##### Data to examine #####
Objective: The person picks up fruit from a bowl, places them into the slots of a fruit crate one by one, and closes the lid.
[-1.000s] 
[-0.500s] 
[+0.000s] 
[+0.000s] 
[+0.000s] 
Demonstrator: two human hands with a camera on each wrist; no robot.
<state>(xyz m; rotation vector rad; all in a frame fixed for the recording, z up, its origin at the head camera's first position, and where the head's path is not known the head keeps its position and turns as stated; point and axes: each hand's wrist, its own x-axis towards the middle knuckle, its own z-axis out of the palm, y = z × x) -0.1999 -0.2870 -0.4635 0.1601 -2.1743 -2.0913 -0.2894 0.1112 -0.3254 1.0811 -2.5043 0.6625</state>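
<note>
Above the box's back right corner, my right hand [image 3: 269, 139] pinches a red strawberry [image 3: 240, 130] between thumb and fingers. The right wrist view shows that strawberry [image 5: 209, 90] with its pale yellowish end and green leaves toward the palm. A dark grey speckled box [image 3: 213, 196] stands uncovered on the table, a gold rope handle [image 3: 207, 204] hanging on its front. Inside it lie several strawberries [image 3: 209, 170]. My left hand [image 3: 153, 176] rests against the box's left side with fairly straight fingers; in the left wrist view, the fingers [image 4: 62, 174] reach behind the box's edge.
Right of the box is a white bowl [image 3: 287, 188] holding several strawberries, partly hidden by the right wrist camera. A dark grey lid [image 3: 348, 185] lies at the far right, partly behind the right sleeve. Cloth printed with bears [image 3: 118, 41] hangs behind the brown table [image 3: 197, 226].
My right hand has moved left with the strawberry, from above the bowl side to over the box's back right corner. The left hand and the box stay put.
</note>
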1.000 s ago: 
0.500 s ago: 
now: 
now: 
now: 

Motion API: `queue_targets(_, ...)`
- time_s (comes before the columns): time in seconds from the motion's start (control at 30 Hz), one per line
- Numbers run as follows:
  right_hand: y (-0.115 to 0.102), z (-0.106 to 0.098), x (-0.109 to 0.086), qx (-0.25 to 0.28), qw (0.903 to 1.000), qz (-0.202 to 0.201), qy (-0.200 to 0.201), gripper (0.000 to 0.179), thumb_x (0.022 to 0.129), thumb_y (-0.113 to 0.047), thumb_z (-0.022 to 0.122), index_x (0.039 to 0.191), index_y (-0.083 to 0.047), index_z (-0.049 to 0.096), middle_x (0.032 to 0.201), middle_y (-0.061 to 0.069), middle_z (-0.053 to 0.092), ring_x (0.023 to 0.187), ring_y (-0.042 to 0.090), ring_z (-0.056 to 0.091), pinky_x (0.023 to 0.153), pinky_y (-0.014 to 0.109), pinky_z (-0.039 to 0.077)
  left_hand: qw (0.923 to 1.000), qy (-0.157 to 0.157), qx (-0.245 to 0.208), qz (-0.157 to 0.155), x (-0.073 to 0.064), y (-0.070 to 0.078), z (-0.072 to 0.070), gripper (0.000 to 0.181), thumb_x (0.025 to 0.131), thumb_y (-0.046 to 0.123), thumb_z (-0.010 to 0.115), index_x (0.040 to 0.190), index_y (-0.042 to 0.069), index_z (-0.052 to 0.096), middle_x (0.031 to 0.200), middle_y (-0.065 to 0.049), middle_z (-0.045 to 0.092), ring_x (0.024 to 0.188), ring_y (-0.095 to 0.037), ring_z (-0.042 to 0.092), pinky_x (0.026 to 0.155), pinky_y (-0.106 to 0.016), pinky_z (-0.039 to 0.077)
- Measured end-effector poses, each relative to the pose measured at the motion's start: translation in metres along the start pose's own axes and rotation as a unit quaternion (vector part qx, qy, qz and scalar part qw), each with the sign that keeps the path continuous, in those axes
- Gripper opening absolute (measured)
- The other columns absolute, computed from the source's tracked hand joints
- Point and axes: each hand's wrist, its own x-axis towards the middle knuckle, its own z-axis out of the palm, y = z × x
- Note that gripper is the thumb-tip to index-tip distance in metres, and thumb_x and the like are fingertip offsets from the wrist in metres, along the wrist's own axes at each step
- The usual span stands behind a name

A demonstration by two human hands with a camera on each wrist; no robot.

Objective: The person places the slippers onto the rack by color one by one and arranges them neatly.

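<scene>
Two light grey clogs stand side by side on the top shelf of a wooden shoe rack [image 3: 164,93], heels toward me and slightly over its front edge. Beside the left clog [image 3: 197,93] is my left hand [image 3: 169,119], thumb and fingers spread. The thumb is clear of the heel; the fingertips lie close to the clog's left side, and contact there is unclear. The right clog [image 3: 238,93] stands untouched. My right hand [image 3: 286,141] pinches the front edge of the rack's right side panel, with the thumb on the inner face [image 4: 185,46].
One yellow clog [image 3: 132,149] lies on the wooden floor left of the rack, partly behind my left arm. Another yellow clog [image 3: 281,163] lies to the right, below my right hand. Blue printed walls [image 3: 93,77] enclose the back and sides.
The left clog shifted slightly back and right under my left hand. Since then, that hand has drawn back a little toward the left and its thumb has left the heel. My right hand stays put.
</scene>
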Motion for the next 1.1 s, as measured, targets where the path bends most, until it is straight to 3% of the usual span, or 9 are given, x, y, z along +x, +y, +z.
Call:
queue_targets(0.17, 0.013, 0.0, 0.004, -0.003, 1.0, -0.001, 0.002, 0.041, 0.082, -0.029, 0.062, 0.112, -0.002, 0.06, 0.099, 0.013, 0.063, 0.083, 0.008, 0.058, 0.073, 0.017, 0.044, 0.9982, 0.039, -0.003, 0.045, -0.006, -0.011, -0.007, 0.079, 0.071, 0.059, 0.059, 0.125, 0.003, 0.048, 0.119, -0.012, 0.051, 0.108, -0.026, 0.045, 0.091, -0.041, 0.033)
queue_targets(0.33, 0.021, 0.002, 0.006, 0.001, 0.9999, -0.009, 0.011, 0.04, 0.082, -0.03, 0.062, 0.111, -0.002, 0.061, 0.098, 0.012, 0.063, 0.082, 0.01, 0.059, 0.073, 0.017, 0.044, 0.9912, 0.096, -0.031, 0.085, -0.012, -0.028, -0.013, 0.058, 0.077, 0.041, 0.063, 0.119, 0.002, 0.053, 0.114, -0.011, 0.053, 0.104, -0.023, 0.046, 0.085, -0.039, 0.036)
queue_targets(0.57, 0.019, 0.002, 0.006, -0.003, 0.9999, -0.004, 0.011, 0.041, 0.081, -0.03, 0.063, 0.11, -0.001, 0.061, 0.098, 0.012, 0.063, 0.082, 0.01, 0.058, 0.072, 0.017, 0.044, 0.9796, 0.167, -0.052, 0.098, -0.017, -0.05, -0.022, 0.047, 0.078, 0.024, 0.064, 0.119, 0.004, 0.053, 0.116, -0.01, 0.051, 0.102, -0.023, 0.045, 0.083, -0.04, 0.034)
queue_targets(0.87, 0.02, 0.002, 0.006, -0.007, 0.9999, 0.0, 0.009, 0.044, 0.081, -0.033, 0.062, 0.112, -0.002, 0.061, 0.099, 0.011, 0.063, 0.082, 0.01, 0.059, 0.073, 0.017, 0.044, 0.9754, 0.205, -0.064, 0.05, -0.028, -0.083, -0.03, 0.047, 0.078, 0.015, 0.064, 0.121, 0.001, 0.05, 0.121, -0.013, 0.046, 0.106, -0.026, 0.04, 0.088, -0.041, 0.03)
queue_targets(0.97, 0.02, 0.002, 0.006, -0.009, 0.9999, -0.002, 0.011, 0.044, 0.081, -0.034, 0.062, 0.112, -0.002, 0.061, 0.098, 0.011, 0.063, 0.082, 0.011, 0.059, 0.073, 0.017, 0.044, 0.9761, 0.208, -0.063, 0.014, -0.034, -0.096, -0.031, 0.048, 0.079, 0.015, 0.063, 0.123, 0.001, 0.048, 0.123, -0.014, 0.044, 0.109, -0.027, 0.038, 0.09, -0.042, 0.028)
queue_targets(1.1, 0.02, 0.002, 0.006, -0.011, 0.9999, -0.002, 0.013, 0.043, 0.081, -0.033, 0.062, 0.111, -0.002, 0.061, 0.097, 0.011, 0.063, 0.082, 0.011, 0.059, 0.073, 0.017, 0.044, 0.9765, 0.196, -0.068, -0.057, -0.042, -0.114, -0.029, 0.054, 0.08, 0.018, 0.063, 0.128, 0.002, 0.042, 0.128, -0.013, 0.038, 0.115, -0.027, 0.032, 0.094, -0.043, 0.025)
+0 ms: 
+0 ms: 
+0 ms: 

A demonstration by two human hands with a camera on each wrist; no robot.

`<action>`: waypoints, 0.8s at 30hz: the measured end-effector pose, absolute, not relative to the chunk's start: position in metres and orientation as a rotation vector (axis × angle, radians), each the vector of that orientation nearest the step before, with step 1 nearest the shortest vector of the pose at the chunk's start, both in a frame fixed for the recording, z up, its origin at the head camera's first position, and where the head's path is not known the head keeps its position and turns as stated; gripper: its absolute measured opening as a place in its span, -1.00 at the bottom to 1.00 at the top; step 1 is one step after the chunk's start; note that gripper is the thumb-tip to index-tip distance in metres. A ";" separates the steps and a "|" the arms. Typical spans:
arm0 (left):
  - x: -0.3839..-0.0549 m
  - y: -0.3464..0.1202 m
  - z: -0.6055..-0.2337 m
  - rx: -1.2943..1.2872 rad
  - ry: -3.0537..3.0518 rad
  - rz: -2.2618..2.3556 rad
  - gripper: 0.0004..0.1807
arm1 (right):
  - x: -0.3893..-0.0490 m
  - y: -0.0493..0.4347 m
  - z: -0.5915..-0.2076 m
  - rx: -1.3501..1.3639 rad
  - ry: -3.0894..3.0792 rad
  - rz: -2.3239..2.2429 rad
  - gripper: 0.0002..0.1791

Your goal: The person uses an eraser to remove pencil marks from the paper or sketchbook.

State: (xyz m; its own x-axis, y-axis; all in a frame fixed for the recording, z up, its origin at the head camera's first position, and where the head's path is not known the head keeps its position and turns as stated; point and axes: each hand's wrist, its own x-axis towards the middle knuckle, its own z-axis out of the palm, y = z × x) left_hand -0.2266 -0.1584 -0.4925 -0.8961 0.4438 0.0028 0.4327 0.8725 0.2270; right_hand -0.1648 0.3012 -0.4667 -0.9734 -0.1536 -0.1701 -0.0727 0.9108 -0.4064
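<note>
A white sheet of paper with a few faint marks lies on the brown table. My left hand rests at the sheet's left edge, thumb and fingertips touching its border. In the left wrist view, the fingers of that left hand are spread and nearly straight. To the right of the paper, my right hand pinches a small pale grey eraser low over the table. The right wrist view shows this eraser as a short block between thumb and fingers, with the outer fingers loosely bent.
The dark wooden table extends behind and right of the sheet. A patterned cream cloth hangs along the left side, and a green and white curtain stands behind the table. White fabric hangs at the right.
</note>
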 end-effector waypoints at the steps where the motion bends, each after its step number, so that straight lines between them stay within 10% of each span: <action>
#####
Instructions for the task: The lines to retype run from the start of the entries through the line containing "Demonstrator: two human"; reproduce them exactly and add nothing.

Result of this task:
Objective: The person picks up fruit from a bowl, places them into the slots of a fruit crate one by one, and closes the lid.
[-1.000s] 
[-0.500s] 
[+0.000s] 
[+0.000s] 
[+0.000s] 
Demonstrator: two human hands with a camera on each wrist; no robot.

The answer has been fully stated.